Segundo Lèlita Santos, a razão dos diabetes constituírem uma doença auto-imune “relaciona-se com fatores genéticos e pode ser desencadeado por fatores ambientais infeciosos, nomeadamente, virusais ou outros”. A especialista explica, de uma forma simples, que no caso desta doença as células deixam de produzir insulina suficiente para o equilíbrio e controlo do metabolismo. “O que acontece é que há um processo inflamatório dos ilhéus por agressão auto-imune e daí a impossibilidade de ser produzida a insulina”, acrescenta.

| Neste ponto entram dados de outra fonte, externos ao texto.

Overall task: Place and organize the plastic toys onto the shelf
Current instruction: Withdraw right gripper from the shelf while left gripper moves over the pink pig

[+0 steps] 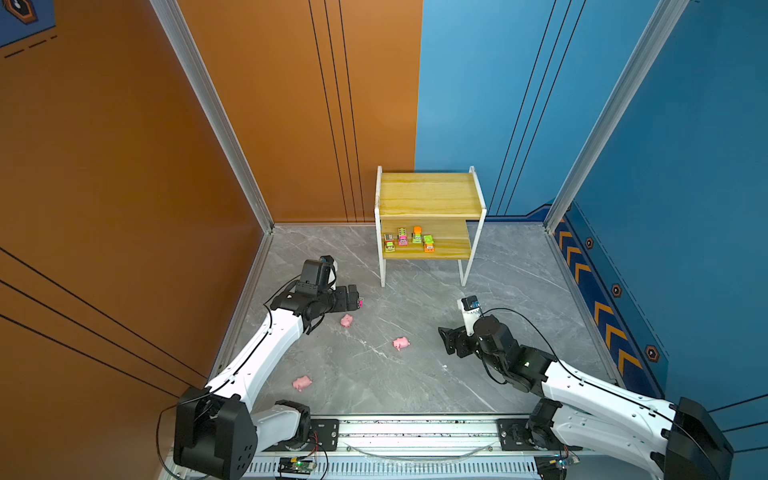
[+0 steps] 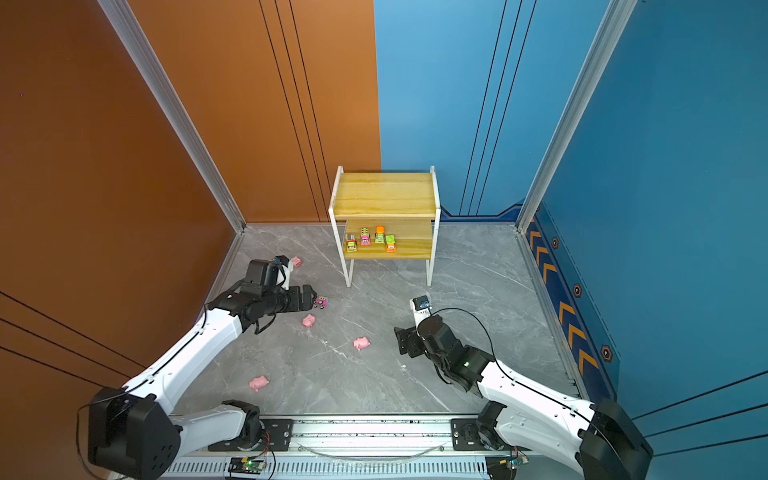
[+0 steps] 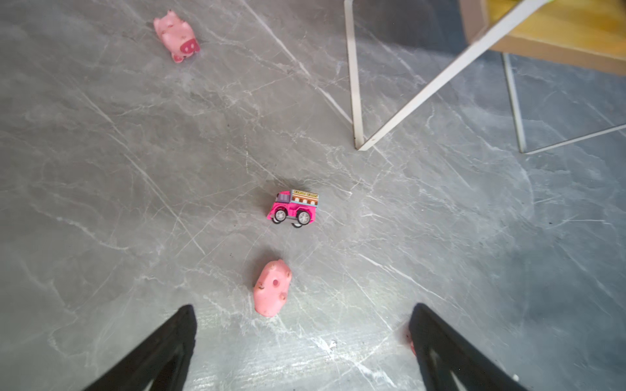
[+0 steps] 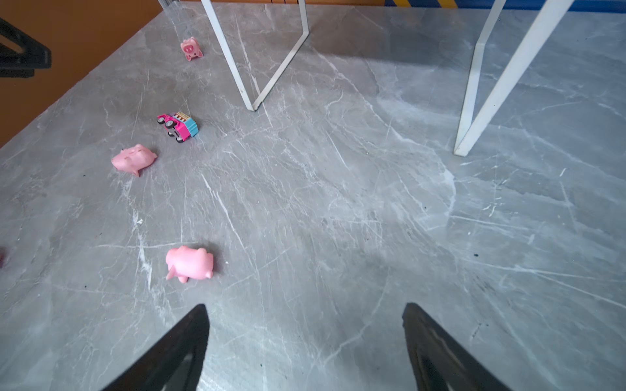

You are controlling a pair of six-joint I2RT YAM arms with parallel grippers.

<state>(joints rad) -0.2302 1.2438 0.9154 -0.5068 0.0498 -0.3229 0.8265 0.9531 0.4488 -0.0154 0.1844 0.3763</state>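
Counting: shelf (image 1: 430, 249) trucks 4 | floor truck (image 3: 295, 207) 1 | pigs apparently 4 | both claws apart, empty

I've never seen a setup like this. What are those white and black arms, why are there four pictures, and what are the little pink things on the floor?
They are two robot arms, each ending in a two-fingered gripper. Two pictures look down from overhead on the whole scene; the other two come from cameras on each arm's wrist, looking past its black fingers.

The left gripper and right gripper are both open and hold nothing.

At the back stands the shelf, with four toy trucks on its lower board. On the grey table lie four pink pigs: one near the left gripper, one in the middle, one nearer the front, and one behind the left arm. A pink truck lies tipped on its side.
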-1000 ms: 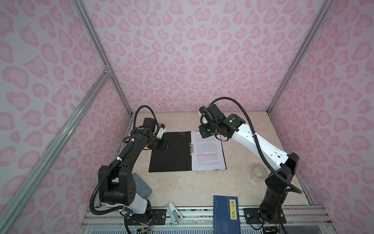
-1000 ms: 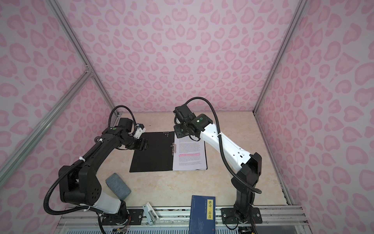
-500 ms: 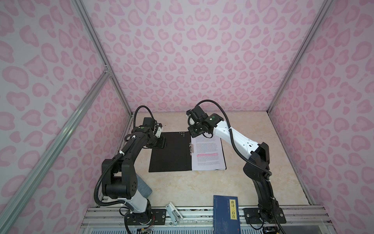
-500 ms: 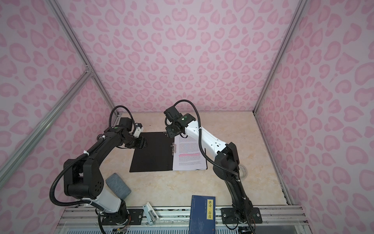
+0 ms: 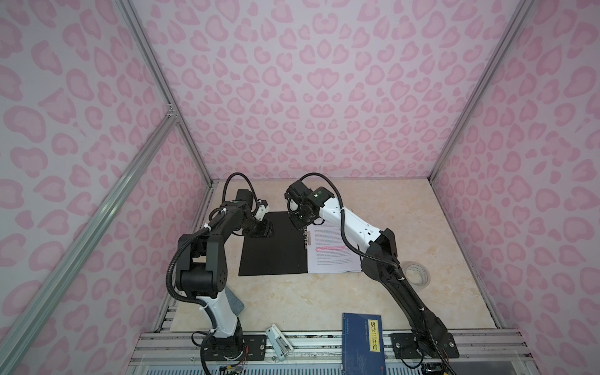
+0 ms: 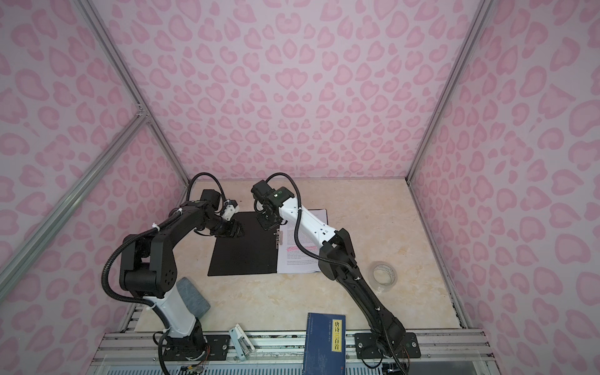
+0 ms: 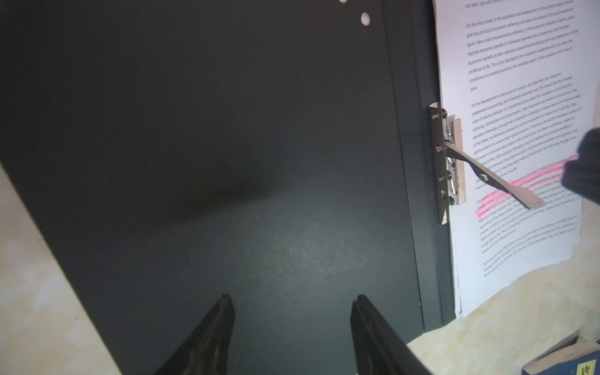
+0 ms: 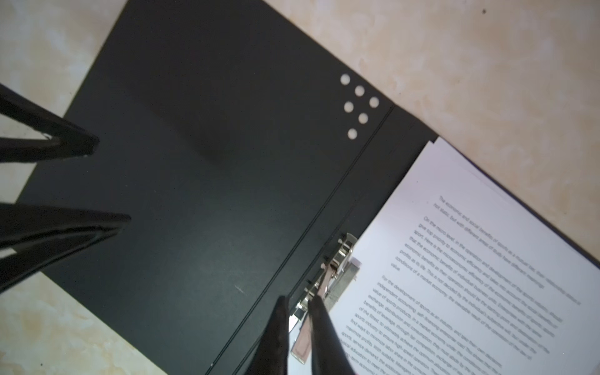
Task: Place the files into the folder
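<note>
Inside the open folder [image 5: 272, 250] the files [image 5: 328, 263] are lying under its raised clip lever [image 7: 493, 177], so clamping and shutting seem to be left. The left tool [image 7: 292, 297] is hovering released and the right tool [image 8: 298, 300] is straddling the lever, grip unclear.

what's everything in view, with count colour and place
table: 1, beige, under everything
folder: 1, black inside, open mid-table
files: stack, white, pink highlight, on folder's right half
clip: 1, metal, folder's spine, lever raised
tape roll: 1, clear, right of files
book: 1, dark blue, front edge
pad: 1, grey, front left corner
small device: 1, white, front rail
left arm: 1, black-white, jaws open over folder's left cover
right arm: 1, black-white, jaws nearly together at clip
</note>
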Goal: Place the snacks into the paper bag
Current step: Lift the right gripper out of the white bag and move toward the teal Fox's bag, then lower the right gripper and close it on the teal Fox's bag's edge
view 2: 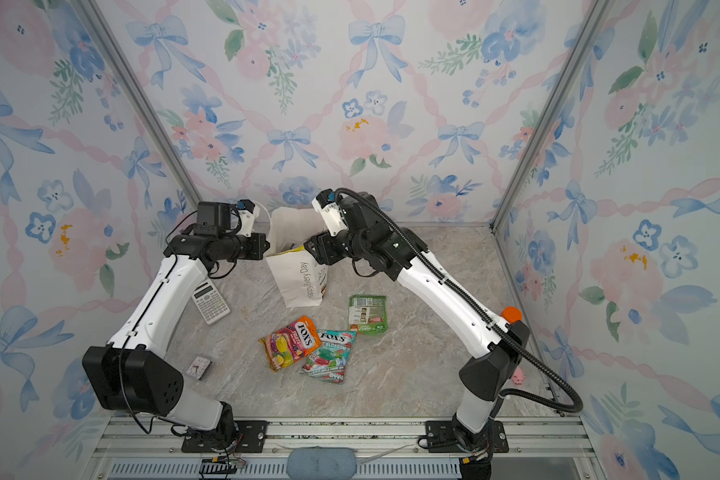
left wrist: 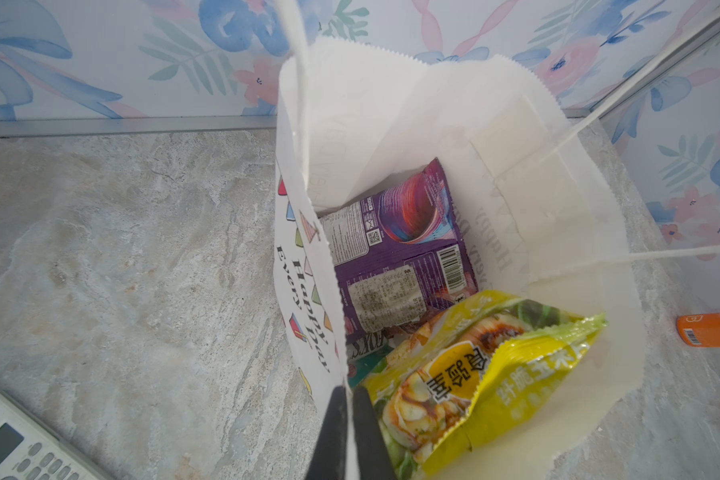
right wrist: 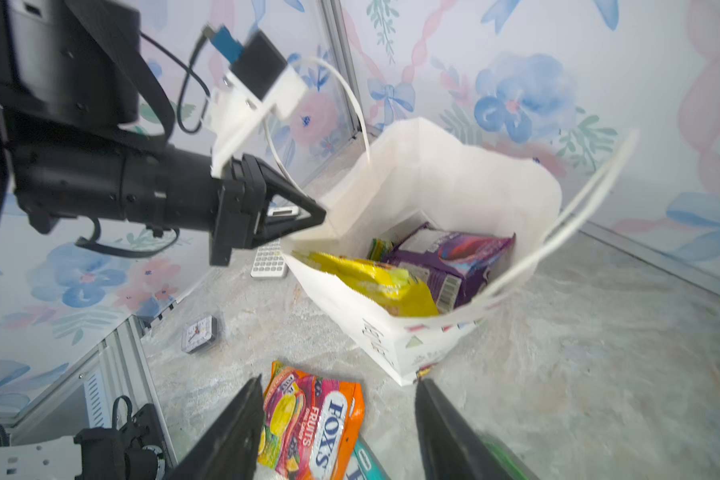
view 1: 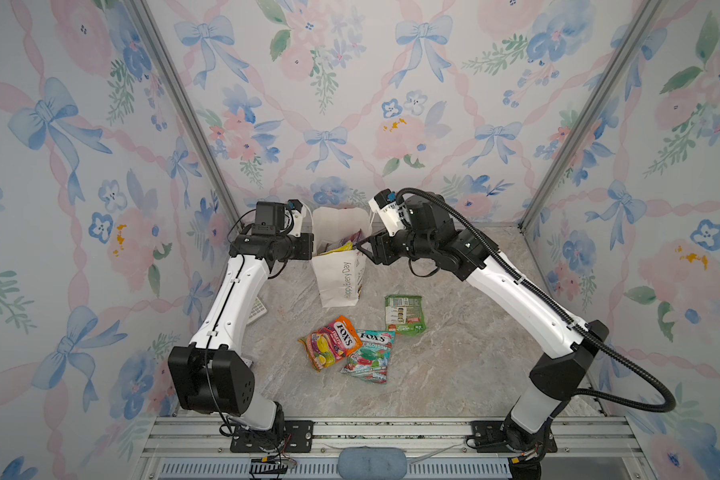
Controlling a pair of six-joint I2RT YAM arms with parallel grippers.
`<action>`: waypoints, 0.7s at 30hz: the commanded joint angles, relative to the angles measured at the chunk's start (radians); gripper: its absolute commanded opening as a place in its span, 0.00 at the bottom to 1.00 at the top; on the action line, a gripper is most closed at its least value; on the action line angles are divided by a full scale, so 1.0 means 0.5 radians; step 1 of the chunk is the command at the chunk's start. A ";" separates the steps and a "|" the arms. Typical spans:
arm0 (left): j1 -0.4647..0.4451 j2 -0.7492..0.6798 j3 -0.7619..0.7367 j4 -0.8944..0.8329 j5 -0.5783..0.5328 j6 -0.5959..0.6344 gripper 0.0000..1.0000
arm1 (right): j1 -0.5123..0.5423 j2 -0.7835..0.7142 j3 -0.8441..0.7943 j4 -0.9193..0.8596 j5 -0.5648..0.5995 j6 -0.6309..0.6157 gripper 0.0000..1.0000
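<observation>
So, three snacks — green packet (view 1: 404, 313), orange packet (view 1: 329, 341), teal packet (view 1: 368, 355) — lie on the table (view 1: 454, 353) just base-side of the paper bag (view 1: 341, 282), the green nearest my right gripper (right wrist: 339, 380), jaws apart and empty by the bag's mouth, while my left gripper (left wrist: 350, 415) pinches its rim.

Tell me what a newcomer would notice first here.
The white paper bag stands at the back of the table, its rim pinched by the left gripper, with a yellow packet and a purple packet inside. The right gripper hangs open and empty beside it. An orange packet, a teal packet and a green packet lie in front.
</observation>
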 commanded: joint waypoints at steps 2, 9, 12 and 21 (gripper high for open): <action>0.002 -0.032 -0.031 0.011 -0.002 -0.003 0.00 | -0.099 -0.214 -0.528 0.110 0.079 0.190 0.60; 0.002 -0.046 -0.046 0.031 -0.019 -0.015 0.00 | -0.106 -0.469 -1.414 0.353 -0.108 0.705 0.59; 0.002 -0.048 -0.047 0.037 -0.021 -0.021 0.00 | -0.053 -0.497 -1.751 0.619 -0.177 1.007 0.59; -0.001 -0.054 -0.058 0.045 -0.015 -0.028 0.00 | 0.062 -0.448 -2.115 0.937 -0.195 1.344 0.58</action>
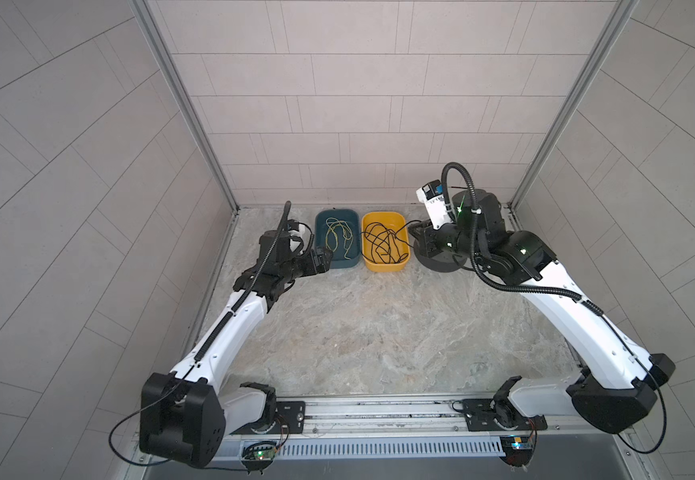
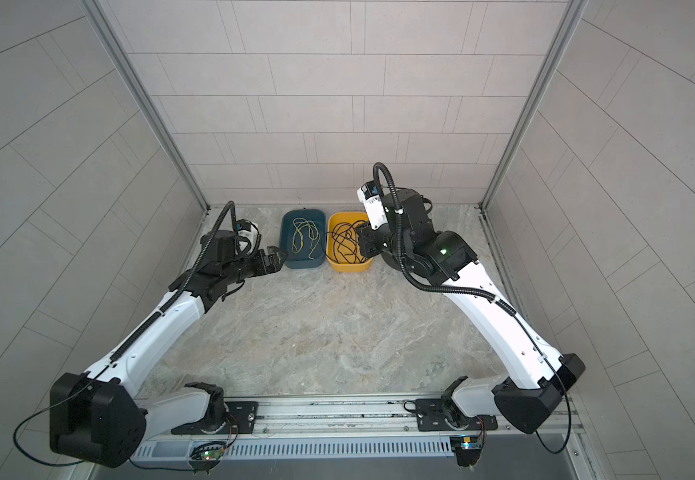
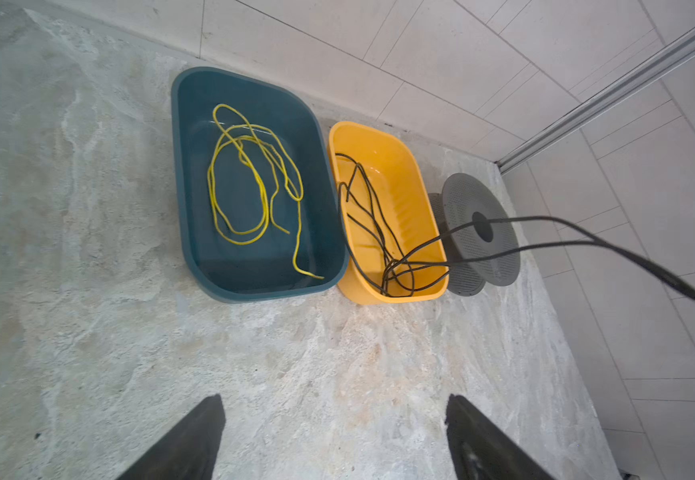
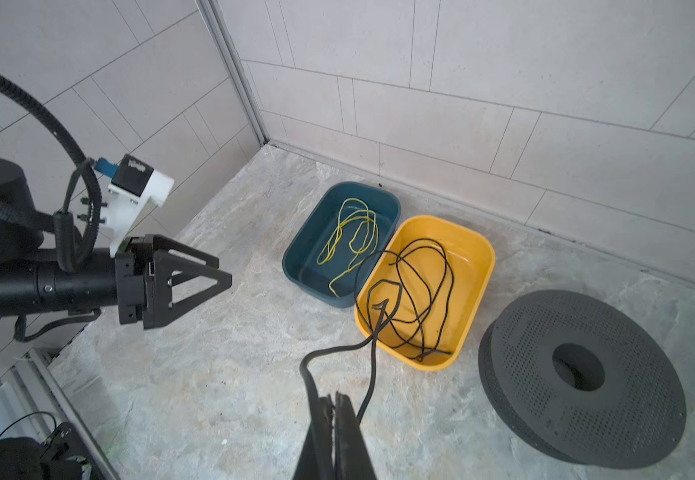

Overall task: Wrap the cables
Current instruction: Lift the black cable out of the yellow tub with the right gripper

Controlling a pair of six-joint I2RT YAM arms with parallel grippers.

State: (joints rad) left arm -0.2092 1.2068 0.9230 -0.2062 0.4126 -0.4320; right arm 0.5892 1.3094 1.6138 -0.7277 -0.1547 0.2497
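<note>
Black cable (image 1: 382,245): heaped in loose crossing loops inside the yellow bin (image 1: 383,267). Two strands lifted over the rim toward 3 o'clock, ending in the right gripper.
Right gripper (image 4: 333,401): clenched on the black cable, raised off the table (image 1: 358,332) at 3 o'clock of the yellow bin, near the spool (image 4: 628,332).
Left gripper (image 3: 333,403): released, jaws wide and empty, hovering at 9 o'clock of the teal bin (image 1: 337,265).
Spool: lying flat, just beside the yellow bin at 3 o'clock; seemingly bare of windings.
Yellow-green cord (image 3: 260,189): loose in the teal bin, at 9 o'clock of the yellow bin; no part of this job.
Risk, tangle: crossing loops likely to cinch into a knot under a quick pull.
Risk, bin: light tub apt to tip or slide toward 3 o'clock if dragged by a snagged loop, with nothing pinning it down.
Risk, grip: thin glossy cord liable to slip from the shut jaws under tension.
Risk, winding: slack strand prone to ride over the flange instead of dropping into the groove.
Hidden: spool mostly behind the right arm in both top views; groove between the flanges barely shown anywhere.
Unclear: gripped near a free end or at a fold, cannot tell; pinch point blurred in the right wrist view.
Cut off: only the left fingertips visible in the left wrist view.
</note>
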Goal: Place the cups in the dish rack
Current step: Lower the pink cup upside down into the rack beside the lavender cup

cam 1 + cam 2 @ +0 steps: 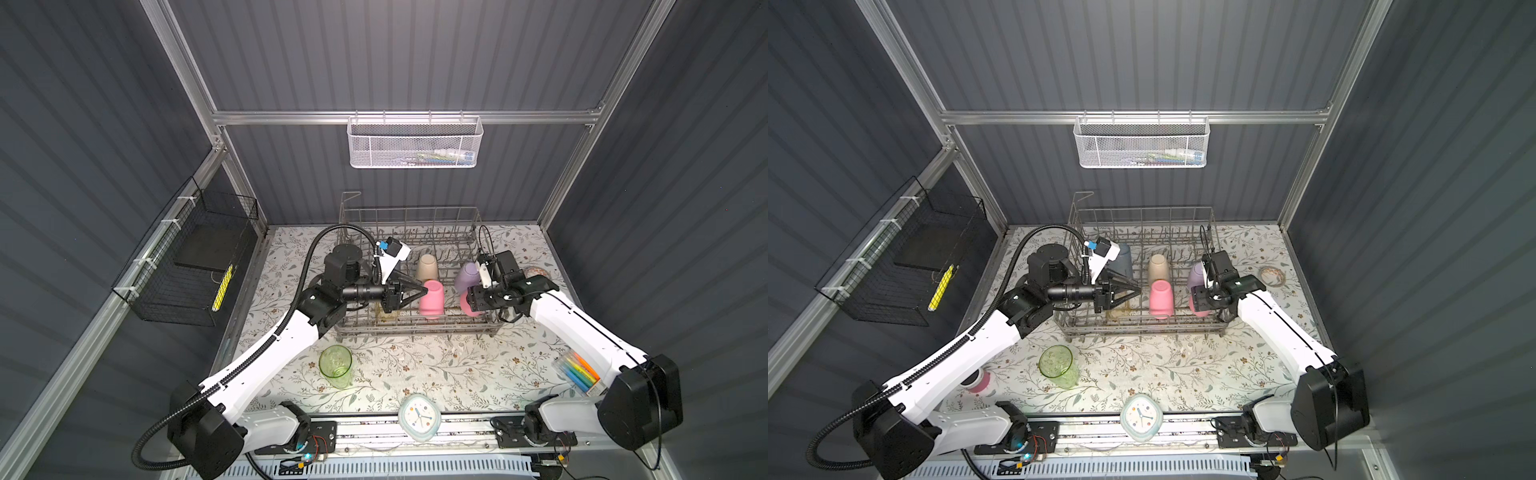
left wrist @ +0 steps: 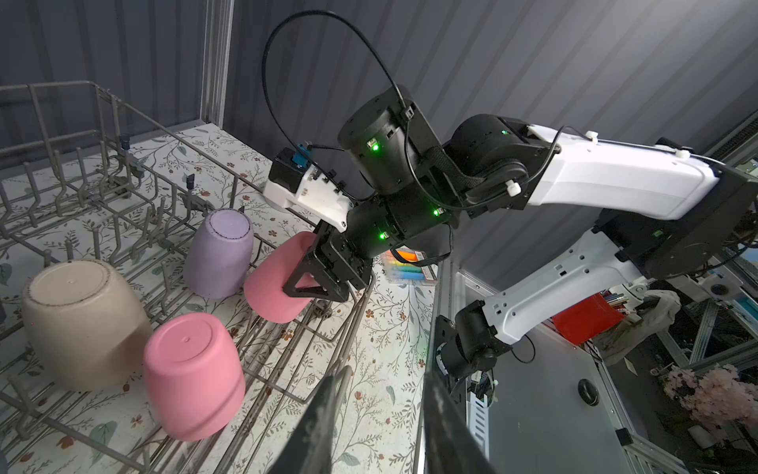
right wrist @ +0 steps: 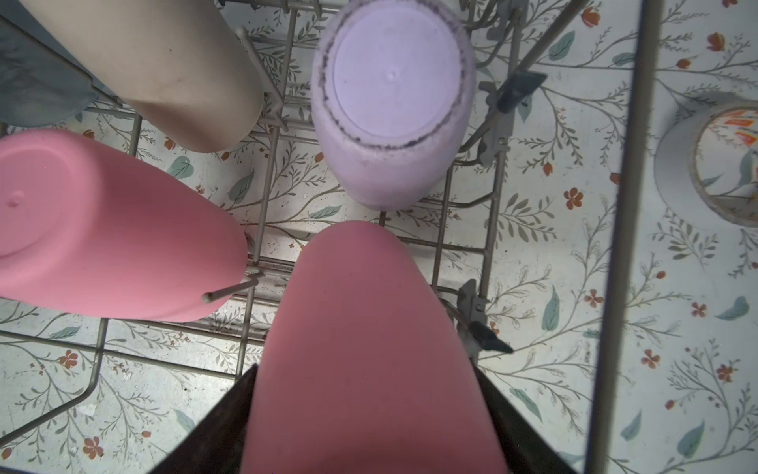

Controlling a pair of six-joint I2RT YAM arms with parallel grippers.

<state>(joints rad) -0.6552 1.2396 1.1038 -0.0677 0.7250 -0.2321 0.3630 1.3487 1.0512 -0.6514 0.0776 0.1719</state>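
the green cup (image 1: 336, 365) stands on the worktop (image 1: 436, 365), outside the dish rack (image 1: 409, 216). the left claw (image 1: 424, 291), part open and empty, has its tips just beside an upturned pink cup (image 1: 432, 299) in the rack; a sideways move could knock it over. the right claw (image 3: 365, 369) grips a second pink cup (image 3: 361, 295), tilted low in the rack near the lavender cup (image 3: 389, 102); released at that lean, it may topple.

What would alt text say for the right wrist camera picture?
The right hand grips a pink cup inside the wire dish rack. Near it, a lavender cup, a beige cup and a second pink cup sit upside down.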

Já no caso da diabetes tipo 2, existe “uma resistência periférica à insulina produzida”, que gradualmente se vai tornando uma “incapacidade de produção de insulina”.

Conclusão

A origem do boato começou em 2019, quando Lair Ribeiro — médico cardiologista e especialista em nutrição — deu uma entrevista para o programa Maluco Beleza, o talkshow da autoria de Rui Unas. Nessa entrevista, entre várias declarações polémicas, o médico brasileiro afirmou que “quem bebe leite pode ter diabetes tipo 1”. Segundo Ribeiro, “existe um parasita que tem no leite que se chama Eurytrema pancreaticum que se alimenta de insulina” que é responsável por atacar os ilhéus de Langerhans e, consequentemente, espalhar anticorpos.

Ao Observador, Lèlita Santos explica que o leite próprio para consumo é pasteurizado ou ultrapasteurizado, um processo que “garante a segurança e higiene do leite”, e cujo o efeito térmico “elimina eventuais gérmenes ou parasitas”. Sobre a ligação entre o consumo de leite e a manifestação dos diabetes tipo 1, a especialista diz que desconhece “estudos científicos que fundamentem as afirmações veiculadas pelo médico presente na entrevista”, e ainda acrescenta que essas afirmações “não parecem ter fundamentos científicos de trabalhos credíveis”.

Assim, de acordo com o sistema de classificação do Observador, este conteúdo é:

ERRADO

De acordo com o sistema de classificação do Facebook, este conteúdo é:

FALSO: as principais alegações do conteúdo são factualmente imprecisas. Geralmente, esta opção corresponde às classificações “falso” ou “maioritariamente falso” nos sites de verificadores de factos.